In Rokel bei Freetown
Wir befinden uns in einem der allerärmsten Länder der Welt aber gleichzeitig in einer nahezu paradisischen Kulisse. Wir wohnen in der Hauptstadt Freetown auf der östlichen Seite – Blick aus dem Hotelfenster auf Palmen und Meer. Die Schule, die wir heute besucht haben, liegt in Rokel, etwas westlich von Freetown, so dass wir heute viel Zeit im Auto verbracht haben um quer durch die Stadt und mit einen Schlenker über die Deutsche Botschaft und über traumhafte Natur die Schule zu erreichen. In der Schule enstanden viele „süße“ und Gott sei Dank auch ein paar richtig gute Kinderfotos, die ihre Aufgabe - Spenden für das Projekt zu aquirieren - hoffentlich erffüllen werden. Erstaunlich die Ernsthaftigkeit der Kinder (alle um die 6) zu Beginn, später war dann vor lauter Blödsinnmachen und Ichwillauchnochaufsbild nur noch ein lustiges Tohuwabohu.

In Rokel bei Freetown
Im benachbarten Dorf dann große Tauer. Ein Kind ist ertrunken. Man sagt uns, es sei beim Holzholen gewesen und von Fischern angeheißen worden, aus irgendeinem Grund ins Wasser zu springen. Warum es dann keiner gerettet hat und was das ganze sollte, bleibt ungeklärt. Shannoh sagt, eine typische Folge von Kinderarbeit und wie hier teilweise mit Kindern umgegangen wird. Betreten laufen wir weiter.
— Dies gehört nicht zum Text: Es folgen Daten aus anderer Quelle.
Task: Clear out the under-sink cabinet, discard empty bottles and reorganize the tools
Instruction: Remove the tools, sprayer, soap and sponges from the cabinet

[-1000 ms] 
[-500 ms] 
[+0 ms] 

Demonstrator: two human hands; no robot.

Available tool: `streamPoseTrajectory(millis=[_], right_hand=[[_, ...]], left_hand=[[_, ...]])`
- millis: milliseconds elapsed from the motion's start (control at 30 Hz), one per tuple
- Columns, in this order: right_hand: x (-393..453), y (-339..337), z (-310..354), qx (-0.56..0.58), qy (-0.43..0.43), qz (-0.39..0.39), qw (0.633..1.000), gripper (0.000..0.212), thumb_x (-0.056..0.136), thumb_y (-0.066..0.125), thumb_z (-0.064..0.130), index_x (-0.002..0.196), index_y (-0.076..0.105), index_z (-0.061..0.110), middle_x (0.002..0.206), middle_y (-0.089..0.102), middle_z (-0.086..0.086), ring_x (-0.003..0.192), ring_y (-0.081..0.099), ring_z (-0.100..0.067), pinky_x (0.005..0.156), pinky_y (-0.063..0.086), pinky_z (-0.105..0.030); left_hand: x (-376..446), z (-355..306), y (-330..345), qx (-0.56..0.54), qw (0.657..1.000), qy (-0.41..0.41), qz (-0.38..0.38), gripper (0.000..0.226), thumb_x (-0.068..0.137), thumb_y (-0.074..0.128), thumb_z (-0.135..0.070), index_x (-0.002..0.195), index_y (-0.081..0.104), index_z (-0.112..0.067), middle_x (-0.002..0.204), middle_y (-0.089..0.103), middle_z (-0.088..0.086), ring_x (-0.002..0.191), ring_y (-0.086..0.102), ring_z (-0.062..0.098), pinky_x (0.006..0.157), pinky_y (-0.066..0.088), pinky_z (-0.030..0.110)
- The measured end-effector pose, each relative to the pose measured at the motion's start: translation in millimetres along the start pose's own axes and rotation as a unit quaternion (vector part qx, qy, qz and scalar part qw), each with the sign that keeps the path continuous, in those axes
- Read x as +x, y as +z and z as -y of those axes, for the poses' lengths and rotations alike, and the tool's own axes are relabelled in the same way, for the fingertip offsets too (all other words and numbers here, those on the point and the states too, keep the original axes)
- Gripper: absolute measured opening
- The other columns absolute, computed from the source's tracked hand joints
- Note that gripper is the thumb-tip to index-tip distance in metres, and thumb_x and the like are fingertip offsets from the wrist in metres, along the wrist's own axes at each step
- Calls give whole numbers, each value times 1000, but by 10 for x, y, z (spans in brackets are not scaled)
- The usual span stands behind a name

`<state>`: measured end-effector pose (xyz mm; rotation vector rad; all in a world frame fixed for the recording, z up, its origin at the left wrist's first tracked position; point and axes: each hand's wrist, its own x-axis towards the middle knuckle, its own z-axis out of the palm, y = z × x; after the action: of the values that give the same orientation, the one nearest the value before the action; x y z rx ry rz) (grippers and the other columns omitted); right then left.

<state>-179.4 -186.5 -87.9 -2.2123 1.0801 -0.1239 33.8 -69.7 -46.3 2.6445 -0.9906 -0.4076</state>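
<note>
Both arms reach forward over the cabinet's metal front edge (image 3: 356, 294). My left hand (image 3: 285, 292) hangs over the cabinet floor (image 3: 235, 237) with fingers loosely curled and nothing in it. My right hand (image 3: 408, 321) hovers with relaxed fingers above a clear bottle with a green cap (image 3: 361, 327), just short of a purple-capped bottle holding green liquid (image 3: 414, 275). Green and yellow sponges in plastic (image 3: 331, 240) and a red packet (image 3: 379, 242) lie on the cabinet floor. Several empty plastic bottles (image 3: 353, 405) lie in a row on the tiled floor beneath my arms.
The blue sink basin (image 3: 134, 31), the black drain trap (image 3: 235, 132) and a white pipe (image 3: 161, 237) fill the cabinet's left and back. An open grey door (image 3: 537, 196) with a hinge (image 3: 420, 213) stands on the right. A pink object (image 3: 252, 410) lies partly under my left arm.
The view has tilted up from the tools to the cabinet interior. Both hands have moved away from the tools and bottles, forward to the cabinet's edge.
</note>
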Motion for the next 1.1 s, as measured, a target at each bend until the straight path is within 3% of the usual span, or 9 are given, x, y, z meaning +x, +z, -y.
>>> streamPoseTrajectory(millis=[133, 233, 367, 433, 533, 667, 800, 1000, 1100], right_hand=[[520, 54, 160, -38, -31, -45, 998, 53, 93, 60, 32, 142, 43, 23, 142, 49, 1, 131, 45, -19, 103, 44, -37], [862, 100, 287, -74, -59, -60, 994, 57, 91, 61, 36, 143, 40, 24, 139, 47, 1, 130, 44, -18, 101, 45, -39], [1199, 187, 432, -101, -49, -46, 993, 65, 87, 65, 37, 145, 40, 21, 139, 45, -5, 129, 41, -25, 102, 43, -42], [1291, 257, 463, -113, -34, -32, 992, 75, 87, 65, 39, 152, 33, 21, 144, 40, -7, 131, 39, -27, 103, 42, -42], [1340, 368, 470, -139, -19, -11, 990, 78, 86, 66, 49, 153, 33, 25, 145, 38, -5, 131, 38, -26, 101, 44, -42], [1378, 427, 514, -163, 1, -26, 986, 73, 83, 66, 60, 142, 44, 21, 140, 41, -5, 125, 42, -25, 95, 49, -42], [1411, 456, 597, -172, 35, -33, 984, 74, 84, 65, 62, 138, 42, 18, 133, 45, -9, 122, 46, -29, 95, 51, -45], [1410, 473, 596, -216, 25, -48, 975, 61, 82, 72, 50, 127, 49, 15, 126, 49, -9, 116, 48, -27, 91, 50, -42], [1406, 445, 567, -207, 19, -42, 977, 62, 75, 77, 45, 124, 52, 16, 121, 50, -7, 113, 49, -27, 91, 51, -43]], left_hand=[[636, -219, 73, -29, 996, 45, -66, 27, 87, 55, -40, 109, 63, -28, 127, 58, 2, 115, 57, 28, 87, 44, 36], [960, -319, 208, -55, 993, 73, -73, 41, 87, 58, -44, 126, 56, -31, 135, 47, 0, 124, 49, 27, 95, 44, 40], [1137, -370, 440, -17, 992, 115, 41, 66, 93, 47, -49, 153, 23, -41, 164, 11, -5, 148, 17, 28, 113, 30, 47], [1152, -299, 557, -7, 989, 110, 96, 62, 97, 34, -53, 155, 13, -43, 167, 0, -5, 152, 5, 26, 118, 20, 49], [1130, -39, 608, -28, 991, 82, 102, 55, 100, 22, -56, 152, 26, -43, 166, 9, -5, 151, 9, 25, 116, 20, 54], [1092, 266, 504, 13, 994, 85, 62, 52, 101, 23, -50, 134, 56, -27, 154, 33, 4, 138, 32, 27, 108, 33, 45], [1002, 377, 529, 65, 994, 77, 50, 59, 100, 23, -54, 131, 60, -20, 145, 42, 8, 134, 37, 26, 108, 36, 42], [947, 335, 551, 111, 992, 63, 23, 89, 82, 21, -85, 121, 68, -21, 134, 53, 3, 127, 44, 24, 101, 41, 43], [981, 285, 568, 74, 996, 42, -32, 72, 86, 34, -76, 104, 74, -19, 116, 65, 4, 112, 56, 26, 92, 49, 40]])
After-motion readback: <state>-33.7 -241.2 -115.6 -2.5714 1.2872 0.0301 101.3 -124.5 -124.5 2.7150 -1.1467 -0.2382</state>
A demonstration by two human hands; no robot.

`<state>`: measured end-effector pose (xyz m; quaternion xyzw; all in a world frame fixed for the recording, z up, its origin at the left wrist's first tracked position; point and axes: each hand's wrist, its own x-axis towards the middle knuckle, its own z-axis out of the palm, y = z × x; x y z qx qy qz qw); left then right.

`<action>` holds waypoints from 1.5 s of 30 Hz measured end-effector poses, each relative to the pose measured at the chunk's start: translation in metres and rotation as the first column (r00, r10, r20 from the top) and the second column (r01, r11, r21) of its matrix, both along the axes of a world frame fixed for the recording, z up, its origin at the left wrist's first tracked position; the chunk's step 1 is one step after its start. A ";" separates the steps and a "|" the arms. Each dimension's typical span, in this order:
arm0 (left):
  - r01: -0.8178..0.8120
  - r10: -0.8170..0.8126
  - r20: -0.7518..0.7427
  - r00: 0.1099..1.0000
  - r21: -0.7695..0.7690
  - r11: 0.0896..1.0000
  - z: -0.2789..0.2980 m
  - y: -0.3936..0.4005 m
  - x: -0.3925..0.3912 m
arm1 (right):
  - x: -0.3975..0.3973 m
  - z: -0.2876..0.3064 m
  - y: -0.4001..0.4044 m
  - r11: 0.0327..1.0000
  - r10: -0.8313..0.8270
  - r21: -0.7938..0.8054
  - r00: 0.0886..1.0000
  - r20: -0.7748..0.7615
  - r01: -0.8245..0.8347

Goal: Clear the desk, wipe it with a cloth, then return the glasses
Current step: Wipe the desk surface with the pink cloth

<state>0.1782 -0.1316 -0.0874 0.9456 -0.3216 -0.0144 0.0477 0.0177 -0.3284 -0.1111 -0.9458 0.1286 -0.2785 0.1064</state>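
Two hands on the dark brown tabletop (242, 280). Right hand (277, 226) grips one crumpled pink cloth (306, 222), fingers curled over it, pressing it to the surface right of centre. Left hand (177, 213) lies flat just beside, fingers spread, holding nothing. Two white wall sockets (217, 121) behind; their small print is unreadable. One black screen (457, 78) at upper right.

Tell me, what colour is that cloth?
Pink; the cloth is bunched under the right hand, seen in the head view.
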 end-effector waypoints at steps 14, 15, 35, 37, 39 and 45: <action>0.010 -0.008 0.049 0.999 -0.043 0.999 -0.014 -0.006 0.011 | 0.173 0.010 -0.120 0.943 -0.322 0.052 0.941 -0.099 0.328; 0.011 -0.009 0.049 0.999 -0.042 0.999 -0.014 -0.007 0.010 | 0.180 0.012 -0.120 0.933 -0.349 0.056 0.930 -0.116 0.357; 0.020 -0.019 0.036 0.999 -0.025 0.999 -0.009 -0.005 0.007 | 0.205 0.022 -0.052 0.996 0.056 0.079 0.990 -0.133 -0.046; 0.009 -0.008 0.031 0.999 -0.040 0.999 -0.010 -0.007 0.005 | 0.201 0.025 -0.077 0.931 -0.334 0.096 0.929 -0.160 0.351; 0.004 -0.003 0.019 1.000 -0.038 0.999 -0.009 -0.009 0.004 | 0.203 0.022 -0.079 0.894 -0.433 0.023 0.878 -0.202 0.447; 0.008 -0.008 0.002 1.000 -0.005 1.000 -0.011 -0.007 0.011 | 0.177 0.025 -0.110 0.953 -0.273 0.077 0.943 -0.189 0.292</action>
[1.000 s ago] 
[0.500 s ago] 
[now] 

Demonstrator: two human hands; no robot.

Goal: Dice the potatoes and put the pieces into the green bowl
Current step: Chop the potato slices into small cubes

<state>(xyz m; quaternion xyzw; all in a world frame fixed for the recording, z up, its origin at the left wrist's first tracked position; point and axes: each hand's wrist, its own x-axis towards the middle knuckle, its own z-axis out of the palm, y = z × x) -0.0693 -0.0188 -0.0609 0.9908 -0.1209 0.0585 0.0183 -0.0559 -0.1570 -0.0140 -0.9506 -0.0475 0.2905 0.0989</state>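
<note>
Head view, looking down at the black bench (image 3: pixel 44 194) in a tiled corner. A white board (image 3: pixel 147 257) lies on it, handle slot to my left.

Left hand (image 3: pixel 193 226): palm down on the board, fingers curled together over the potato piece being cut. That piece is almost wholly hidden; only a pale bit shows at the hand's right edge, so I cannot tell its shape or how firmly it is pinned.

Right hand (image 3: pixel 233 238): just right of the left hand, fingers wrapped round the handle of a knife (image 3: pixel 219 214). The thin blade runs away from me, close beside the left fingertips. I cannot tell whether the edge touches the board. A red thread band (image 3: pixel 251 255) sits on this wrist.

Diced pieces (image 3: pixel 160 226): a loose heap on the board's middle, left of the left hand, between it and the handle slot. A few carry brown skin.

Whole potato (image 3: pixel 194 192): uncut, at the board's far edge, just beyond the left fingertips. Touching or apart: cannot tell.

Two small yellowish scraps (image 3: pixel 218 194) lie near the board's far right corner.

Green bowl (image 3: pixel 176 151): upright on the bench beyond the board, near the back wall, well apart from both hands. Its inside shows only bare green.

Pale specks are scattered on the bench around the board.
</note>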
Im nächsten Dorf ein großes Hallo – vom Imam bis zum Ortvorsteher sind alle gekommen um uns Bananen zu überreichen. Es folgt eine Art „Öffentliche Gemeindesitzung“ – der einzige Brunnen im Dorf funktioniert nicht, Schulen sind super, aber erst mal müsse man Wasser haben. Es folgt eine lebhafte Diskussion, Shannoh macht deutlich, dass er und wir hier seien, um die Schule voranzubringen und bemängelt Eigeninitiative hinsichtlich des Brunnens. Irgendwann brechen wir auf, viele winkende Hände verfolgen uns.

Trügerische Romantik. Im Wasser schwimmt eine Kinderleiche.